Only the church has this hope. The promise of future glory is yet to come. A light will shine in the darkness. So we go on, as Ellie Holcomb sings, because in Christ, by the power of his gospel, we can sing this good song of gospel hope to our souls.
Where He leads us to go, there’s a red sea road
When we can’t see the way, He will part he waves
And we’ll never walk alone down a red sea road
Why? Because God is always there. Even in the midst of the deepest sorrow. He was there when Finn took his final breath. He was there a year ago when we laid him in the ground. He was there last week when we gathered to remember. And he will be there every moment of every hour of every day because he is a faithful God.
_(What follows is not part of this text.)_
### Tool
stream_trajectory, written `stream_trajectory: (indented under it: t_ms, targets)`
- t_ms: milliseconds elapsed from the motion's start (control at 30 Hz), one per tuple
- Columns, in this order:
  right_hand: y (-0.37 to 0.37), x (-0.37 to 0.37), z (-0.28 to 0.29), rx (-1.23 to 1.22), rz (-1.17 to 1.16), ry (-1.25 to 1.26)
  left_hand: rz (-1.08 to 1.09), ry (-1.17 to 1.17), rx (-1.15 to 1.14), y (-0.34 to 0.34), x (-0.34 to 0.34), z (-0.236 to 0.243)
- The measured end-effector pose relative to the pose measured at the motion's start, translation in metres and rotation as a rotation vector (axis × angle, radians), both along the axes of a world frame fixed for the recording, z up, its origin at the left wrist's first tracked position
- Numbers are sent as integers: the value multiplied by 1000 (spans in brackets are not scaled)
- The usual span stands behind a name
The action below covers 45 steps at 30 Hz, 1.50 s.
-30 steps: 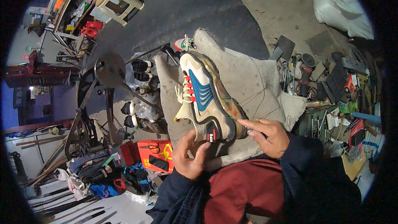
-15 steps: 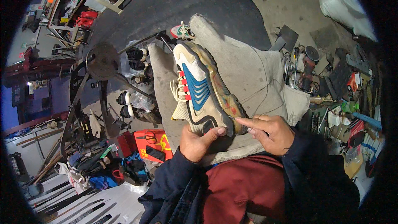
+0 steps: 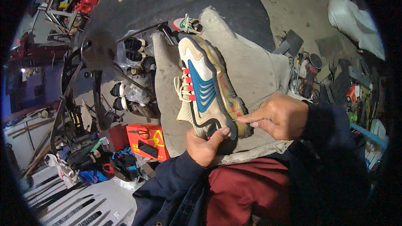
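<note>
A beige sneaker (image 3: 209, 71) with a blue side panel, red lace loops and cream laces lies on its side over a grey cloth (image 3: 259, 73) on my lap. Its toe points away from me, and its worn, yellowish sole (image 3: 228, 94) faces right. My left hand (image 3: 204, 146) grips the heel, thumb on the upper's edge. Beside the heel end of the sole, my right hand (image 3: 278, 117) is closed in a pinch, forefinger stretched toward the sole edge. What it pinches is too small to make out. Thin dark thread runs across the cloth near this hand.
On the left stand a dark metal stand with a round plate (image 3: 98, 50), several shoes and a red box (image 3: 147, 141) bearing scissors and a phone. An angle grinder (image 3: 312, 71) lies among tools on the right. Another sneaker (image 3: 187, 24) sits beyond the cloth.
My right hand has turned over so its back shows, and it has lifted slightly beside the heel. My left hand keeps its hold on the sneaker. The whole view has shifted slightly.
</note>
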State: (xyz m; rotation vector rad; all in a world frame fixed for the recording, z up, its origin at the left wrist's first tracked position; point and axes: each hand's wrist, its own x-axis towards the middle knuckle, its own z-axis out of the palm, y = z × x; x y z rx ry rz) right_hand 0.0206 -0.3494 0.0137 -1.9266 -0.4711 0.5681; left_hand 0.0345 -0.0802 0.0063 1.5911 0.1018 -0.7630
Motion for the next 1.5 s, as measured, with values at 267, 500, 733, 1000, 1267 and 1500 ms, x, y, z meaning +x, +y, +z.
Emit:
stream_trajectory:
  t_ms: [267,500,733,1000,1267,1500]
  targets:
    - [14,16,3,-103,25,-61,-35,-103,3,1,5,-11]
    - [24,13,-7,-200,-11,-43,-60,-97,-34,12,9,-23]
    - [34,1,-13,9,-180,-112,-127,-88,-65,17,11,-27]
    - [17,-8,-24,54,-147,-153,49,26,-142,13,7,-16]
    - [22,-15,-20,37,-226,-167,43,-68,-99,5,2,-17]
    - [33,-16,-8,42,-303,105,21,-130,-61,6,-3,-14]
On a day like today, as I remember the pain of last year, and as Finn’s parents weep and remember, there is a God above who is faithful, who is bringing a morning so bright that all this pain will certainly be in comparison light and momentary. And all those little things we miss today he will restore. In our mourning, in Christ, we can know that there will most assuredly come a morning. The years that the locusts have taken will be ours again, and no one will snatch them from our resurrected hands.